The task.
Type the entries out once more. Match them exactly.

[[ Given entries open ]]

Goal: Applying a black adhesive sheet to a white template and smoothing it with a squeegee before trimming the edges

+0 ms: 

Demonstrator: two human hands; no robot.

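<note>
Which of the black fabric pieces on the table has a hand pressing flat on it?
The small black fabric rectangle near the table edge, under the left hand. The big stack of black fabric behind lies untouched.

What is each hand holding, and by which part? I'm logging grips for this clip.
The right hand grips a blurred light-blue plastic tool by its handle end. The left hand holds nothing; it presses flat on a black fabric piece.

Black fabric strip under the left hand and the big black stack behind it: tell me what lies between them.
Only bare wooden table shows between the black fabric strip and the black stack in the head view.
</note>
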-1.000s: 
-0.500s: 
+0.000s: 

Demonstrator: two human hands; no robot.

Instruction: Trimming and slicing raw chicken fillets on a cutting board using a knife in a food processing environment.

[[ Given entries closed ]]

Solution to the problem.
Goal: Applying a black adhesive sheet to a white template and smoothing it with a squeegee before trimming the edges

+0 ms: 

Demonstrator: two human hands; no robot.

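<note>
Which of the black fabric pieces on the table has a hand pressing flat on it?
The small black fabric rectangle near the table edge, under the left hand. The big stack of black fabric behind lies untouched.

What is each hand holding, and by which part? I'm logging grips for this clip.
The right hand grips a blurred light-blue plastic tool by its handle end. The left hand holds nothing; it presses flat on a black fabric piece.

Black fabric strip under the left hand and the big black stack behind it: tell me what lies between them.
Only bare wooden table shows between the black fabric strip and the black stack in the head view.
</note>
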-1.000s: 
-0.500s: 
+0.000s: 

Demonstrator: two human hands; no robot.

Instruction: Trimming and slicing raw chicken fillets on a cutting board using a knife in a food processing environment.

This exercise is now fully answered.